Соловьев не случайно останавливается именно на фрагменте о происхождении стихий (уже довольно далеко отстоящем от первой и не менее интересной, в общем рассмотрении учения, темы: о происхождении мира, которое было вначале дано визуально, в видении, и т. д.). Действительно, откуда происходят стихии? Ответ: из влажной природы, благодаря разделяющему действию Слова. А влажная природа откуда? Из жуткой и страшной тьмы. Но откуда взялась тьма, и существовала ли она вечно?
Как подчеркивал Г. Йонас: «Это действительно вопрос вопросов, которым должен заняться каждый неиранский гностический дуализм, а ответ на него составляет главное содержание умственных спекуляций типа валентинианских» /Йонас, с. 450 (40)/. Этот исследователь полагал, что данный фрагмент — след случайного и позднего проникновения в герметический документ сирийской гностической спекуляции.
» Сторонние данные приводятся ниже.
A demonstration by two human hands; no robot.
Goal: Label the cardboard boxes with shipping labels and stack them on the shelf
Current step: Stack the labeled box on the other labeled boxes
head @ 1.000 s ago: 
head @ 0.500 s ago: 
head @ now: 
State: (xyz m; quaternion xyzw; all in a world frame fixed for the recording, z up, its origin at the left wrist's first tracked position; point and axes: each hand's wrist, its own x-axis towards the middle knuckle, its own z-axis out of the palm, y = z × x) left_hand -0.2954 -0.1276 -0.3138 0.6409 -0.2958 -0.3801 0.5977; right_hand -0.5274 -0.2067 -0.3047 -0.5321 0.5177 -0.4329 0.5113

Нас более всего интересует то, что сама Тьма прямо ассоциируется с соловьевским изначальным Хаосом, который он признает присущим космосу изначально. А предсуществование, докосмическое появление Хаоса связано с внутренним разделением самого Высшего (Абсолюта), в котором появившиеся две противоположности и должны были определять все последующие: верх и низ, божественное и низменное, свет и тьму, порядок и хаос. Для Соловьева постоянное присутствие Хаоса в Космосе естественно, и, например, в творчестве Ф. И. Тютчева он видит особое достоинство в том, что великий русский поэт сумел мастерски выразить эту глубокую философскую интуицию. По мнению Соловьева, Тютчев даже превзошел Гете, т. к. немецкий поэт «…не захватывал, быть может, так глубоко, как наш поэт, темный корень мирового бытия, не чувствовал так сильно и не сознавал так ясно ту таинственную основу всякой жизни — природной и человеческой, — основу, на которой зиждется и смысл космического процесса, и судьба человеческой души, и вся история человечества». И далее в своей статье Соловьев писал: «Хаос, т. е. само безобразие, есть необходимый фон всякой земной красоты, и эстетическое значение таких явлений, как бурное море или ночная гроза, зависит именно от того, что «под ними хаос шевелится»» /Соловьев, с. 112, 114 (81)/.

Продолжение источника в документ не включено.